Ilaria Capua siamo noi (ma a noi sarebbe andata peggio)
La vicenda della scienziata di fama mondiale sbattuta in prima pagina come “trafficante di virus” racconta, per l'ennesima volta, cosa non va nel legame malato tra giustizia e media. Ma il suo (quasi) lieto fine è un’eccezione
6 Luglio 2016 - 12:27
«Ora mi sento sfregiata», dice Ilaria Capua a Gian Antonio Stella, sul Corriere della Sera, nel giorno del proscioglimento dall’accusa di essere una trafficante di virus. Peggio ancora, di aver «posto le condizioni per il reato di epidemia», punibile con l’ergastolo. E poco importa, in fondo, che sia stata inserita dalla rivista “Scientific American” tra i 50 scienziati più importanti al mondo, e dall’Economist tra i personaggi più influenti del pianeta.
Poco importa, dicevamo, perché al suo posto poteva esserci un Signor Nessuno e sarebbe stato lo stesso. Anzi, pure peggio.
E allora immaginiamo di essere noi, quel Signor Nessuno. Di finire in prima pagina sul più importante settimanale italiano con una copertina che recita, testuale, di «accordi tra scienziati e aziende per produrre vaccini e arricchirsi», e di «ceppi di aviaria contrabbandati per posta, rischiando di diffonderli», accusa questa che se fosse stata confermata le sarebbe costata l’ergastolo. E ancora, di leggere nell’articolo di una serie di presunti «episodi choc descritti in un’inchiesta top secret della procura di Roma». Top secret, ma pubblicata da un settimanale.
Proviamo a pensare che ci sia il nostro nome, nell’articolo, che siano rese pubbliche le nostre telefonate peggiori, il nostro turpiloquio, le nostre battute più ciniche. Immaginiamo di leggere le nostre dichiarazioni, generiche e decontestualizzate, nascoste all’interno dell’articolo, mentre si da piena evidenza a brogliacci secondo cui è «esplicita», la nostra «condotta corruttiva».

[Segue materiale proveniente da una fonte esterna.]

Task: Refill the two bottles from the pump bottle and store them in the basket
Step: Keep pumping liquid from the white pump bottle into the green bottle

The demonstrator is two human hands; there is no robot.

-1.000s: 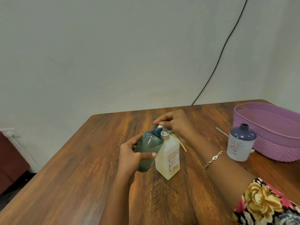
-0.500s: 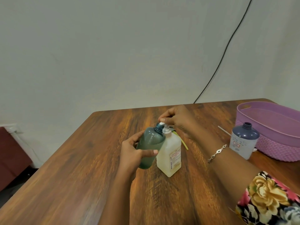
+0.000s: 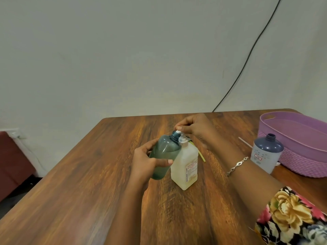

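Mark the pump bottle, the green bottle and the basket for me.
pump bottle [image 3: 185,165]: head view, front of its body.
green bottle [image 3: 166,149]: head view, its upper body.
basket [image 3: 304,161]: head view, woven outer wall.

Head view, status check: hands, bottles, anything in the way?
Left hand grips tilted green bottle, mouth at nozzle. Right hand pinches head of pump bottle. Blue bottle uncapped beside basket; nothing blocking.

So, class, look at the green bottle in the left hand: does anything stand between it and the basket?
Yes. Beside the green bottle stands the pump bottle, the right arm crosses the path, and the blue bottle stands in front of the basket.
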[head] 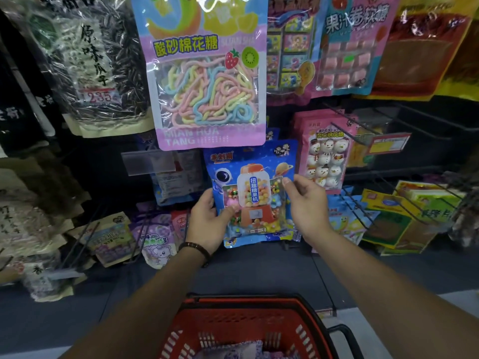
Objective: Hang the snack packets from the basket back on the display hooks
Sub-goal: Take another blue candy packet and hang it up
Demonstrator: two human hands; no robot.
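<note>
A blue snack packet [252, 161] printed with a gumball machine hangs in the middle of the display, below a big pink packet of pastel candy ropes [207, 73]. My left hand [207, 218] grips the blue packet's lower left edge, thumb on its front. My right hand [308, 203] pinches its right edge between thumb and fingers. The hook that carries the packet is hidden behind the pink packet. A red basket [248, 325] stands on the floor below my arms, with packets [233, 352] lying in its bottom.
Packets crowd the rack: sunflower seeds [98, 63] upper left, a pink snowman marshmallow packet [325, 156] right of the blue one, purple packets [155, 239] lower left, yellow-green ones [404, 218] lower right. Bare wire hooks [347, 133] jut out at right.
</note>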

Immaginiamo che ci sia gente che usa queste accuse come una clava sul nostro posto di lavoro. Immaginiamo di leggere sui social network commenti di questo tipo: «Poi la fanno ministro della sanità, troia». «Grandissima zoccola!» «Se la notizia fosse vera, meriterebbe di iniettarglielo a forza il virus...» «Hija de puta». «Iniettatela a lei!!!!» «Alla gogna!!!!». Immaginiamo che li leggano anche familiari, amici, colleghi, conoscenti.
Immaginiamo di leggere sui social network commenti di questo tipo: «Poi la fanno ministro della sanità, troia». «Grandissima zoccola!» «Se la notizia fosse vera, meriterebbe di iniettarglielo a forza il virus...» «Hija de puta». «Iniettatela a lei!!!!» «Alla gogna!!!!». Immaginiamo che li leggano anche familiari, amici, colleghi, conoscenti
Immaginiamo anche di sapere già che l’inchiesta è piena di errori, che la «società segreta 444» in cui sarebbero stati occultati i proventi dei commerci illegali non fosse altro che il centro di costo del laboratorio in cui lavorate. Che le royalties del vostro «brevetto milionario» di cui parla l’accusa ammontassero a poche migliaia di euro; che un virus trasportato in valigia non è «una bomba atomica radioattiva che colpisce tutti quelli che passano nelle vicinanze» e che «neanche se lo bevi ti infetti»,come aveva raccontato a Linkiesta Fabrizio Pregliasco, virologo dell’Università degli Studi di Milano. E che, nonostante tutto questo, il procuratore aggiunto che ha avviato l’inchiesta, Giancarlo Capaldo, non vi convochi mai per chiedervi spiegazioni.
Cambiamo il finale, però. Perché non a tutti capita, come alla Capua, di trovare un’università che vi chiama per dirigere un dipartimento d’eccellenza, nonostante la bufera. Non a tutti capita di avere tra i propri difensori penne del calibro di Paolo Mieli, Gian Antonio Stella, Riccardo Luna. Non a tutti capita che l’odissea giudiziaria si risolva in due soli anni. Non a tutti capita di evitare, in questo lasso di tempo, leforche caudine della carcerazione preventiva, come invece è successo, tra i tanti, a Mario Rossetti, ex manager di Fastweb, che ha raccontato nel suo libro “Io non avevo l’avvocato” di un’odissea giudiziaria ancora peggiore di quella capitata alla Capua. Odissea, peraltro, che ha come protagonista lo stesso procuratore Capaldo.
No, in effetti: non siamo Ilaria Capua. A noi sarebbe andata molto peggio.